--- Required action ---
Using the listing that follows, return every line with the word "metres".

--- The data ---
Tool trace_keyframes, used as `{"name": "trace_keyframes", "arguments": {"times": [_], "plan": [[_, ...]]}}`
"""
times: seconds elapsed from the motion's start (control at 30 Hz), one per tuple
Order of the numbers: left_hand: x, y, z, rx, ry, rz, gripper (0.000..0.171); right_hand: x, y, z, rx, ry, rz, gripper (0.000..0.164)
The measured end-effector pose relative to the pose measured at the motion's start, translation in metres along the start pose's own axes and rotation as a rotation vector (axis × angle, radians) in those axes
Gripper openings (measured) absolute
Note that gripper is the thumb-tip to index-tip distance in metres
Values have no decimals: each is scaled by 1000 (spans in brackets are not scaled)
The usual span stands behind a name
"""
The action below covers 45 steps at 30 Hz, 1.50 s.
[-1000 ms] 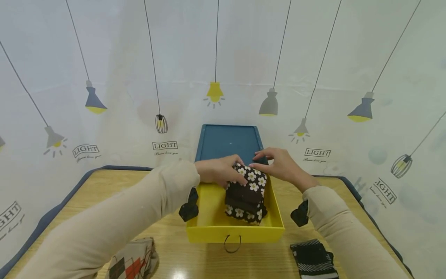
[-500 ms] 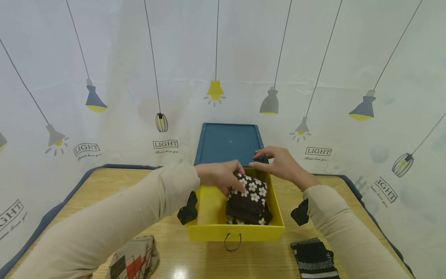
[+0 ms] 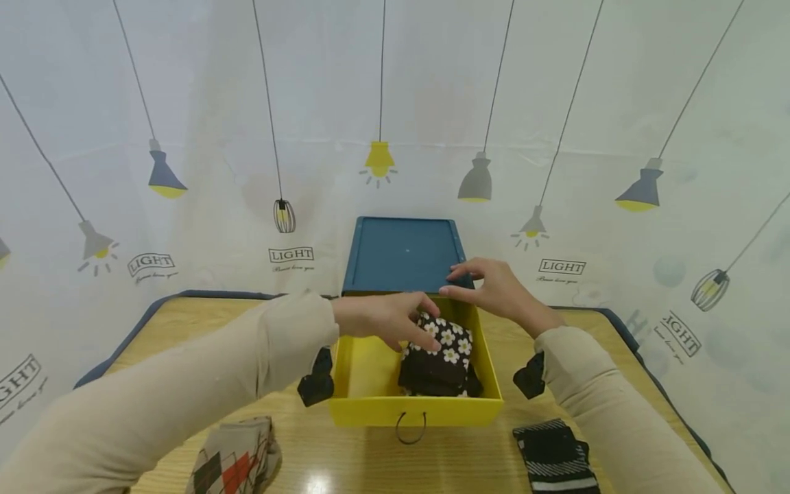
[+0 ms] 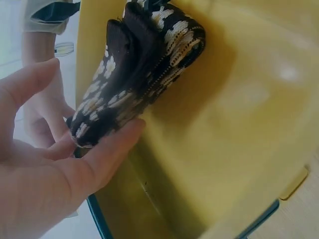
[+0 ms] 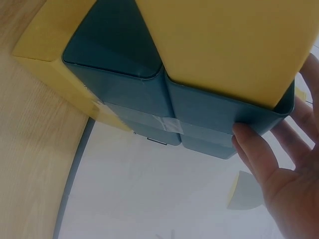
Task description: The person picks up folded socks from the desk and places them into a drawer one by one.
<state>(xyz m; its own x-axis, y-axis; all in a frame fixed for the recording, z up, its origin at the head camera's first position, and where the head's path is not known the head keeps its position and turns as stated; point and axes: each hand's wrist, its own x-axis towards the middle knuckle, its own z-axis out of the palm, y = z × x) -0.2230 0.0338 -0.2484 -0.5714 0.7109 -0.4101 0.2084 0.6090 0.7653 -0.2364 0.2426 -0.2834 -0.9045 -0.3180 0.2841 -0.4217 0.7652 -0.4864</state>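
Note:
A folded pair of black socks with white flowers (image 3: 449, 343) lies in the right half of the yellow box (image 3: 416, 413), its dark cuff band toward the front. My left hand (image 3: 391, 319) is over the far left end of the socks. In the left wrist view, its thumb stands apart while straight fingers (image 4: 117, 149) touch the socks' end. At the box's far right corner, my right hand (image 3: 494, 291) holds the blue lid (image 3: 404, 254), which stands opened back. In the right wrist view the thumb (image 5: 254, 149) presses the lid's side, the other fingers around its edge.
Beige argyle socks (image 3: 234, 456) lie on the wooden table (image 3: 364, 466) at front left. Folded black-and-grey striped socks (image 3: 555, 456) lie at front right. A thin black loop (image 3: 410, 439) hangs from the box's front. A white wall covering (image 3: 308, 82) with printed lamps rises behind.
The flowered socks have settled lower in the box. My left hand has loosened from them, its wrist and forearm shifting left. The right hand has stayed at the lid corner.

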Motion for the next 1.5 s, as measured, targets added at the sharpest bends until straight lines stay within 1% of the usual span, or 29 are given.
{"name": "trace_keyframes", "arguments": {"times": [0.1, 0.2, 0.23, 0.33, 0.43, 0.53, 0.63, 0.7, 0.77, 0.87, 0.97, 1.03, 1.1, 1.17, 1.23, 1.27, 1.33, 1.37, 1.43, 1.5], "plan": [[-6, -3, -1, 48, -2, 10, 62, 0, 0, 0, 6, -3, 5, 31], [-11, -5, -2, 102, 24, 26, 65, 0, 1, 1, 11, -7, 15, 33], [-13, -6, -1, 103, 33, 34, 65, 0, 1, 1, 10, -6, 18, 33], [-20, -6, 0, 75, 53, 67, 65, 0, 2, 1, 3, -1, 22, 33], [-32, -4, 1, 2, 72, 115, 65, 0, 2, 1, 2, 6, 20, 33], [-45, -2, 2, -63, 103, 201, 63, 0, 1, 2, 6, 6, 22, 33], [-60, -1, 1, -116, 123, 319, 60, 0, 1, 3, 8, 2, 27, 34], [-72, -1, -1, -139, 129, 399, 59, 1, 2, 4, 7, 0, 22, 34], [-86, -2, -3, -137, 152, 477, 59, 1, 2, 4, 8, -2, 16, 35], [-108, -6, -4, -149, 182, 574, 59, 1, 2, 4, 5, -4, 12, 35], [-128, -14, -6, -173, 192, 652, 58, 0, 3, 3, 3, 0, 20, 33], [-139, -24, -9, -190, 193, 693, 59, -1, 3, 2, 4, 4, 22, 33], [-149, -37, -13, -177, 211, 736, 59, -1, 3, 2, 7, 9, 18, 33], [-158, -53, -18, -168, 248, 737, 58, 0, 3, 2, 8, 10, 12, 33], [-164, -72, -22, -144, 305, 739, 56, -1, 3, 2, 7, 10, 5, 33], [-166, -82, -24, -133, 336, 717, 54, -1, 3, 2, 5, 10, 3, 33], [-170, -104, -27, -126, 379, 657, 52, -1, 3, 2, 4, 12, 4, 32], [-170, -116, -28, -123, 390, 637, 51, -2, 3, 2, 3, 14, 4, 32], [-172, -141, -28, -113, 410, 574, 50, -2, 3, 2, 4, 12, 4, 33], [-175, -169, -26, -119, 401, 524, 49, -2, 3, 2, 7, 8, 4, 33]]}}
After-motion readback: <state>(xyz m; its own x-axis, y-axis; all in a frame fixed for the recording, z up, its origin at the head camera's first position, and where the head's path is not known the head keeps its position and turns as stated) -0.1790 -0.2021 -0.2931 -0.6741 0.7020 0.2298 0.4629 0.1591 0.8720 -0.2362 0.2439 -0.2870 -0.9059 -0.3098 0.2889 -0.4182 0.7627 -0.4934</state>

--- Answer to this task ---
The measured end-effector pose relative to the pose measured at the motion's start, translation in metres along the start pose's own axes and rotation as a rotation vector (axis × angle, radians) in those axes
Note that gripper is the thumb-tip to index-tip distance in metres

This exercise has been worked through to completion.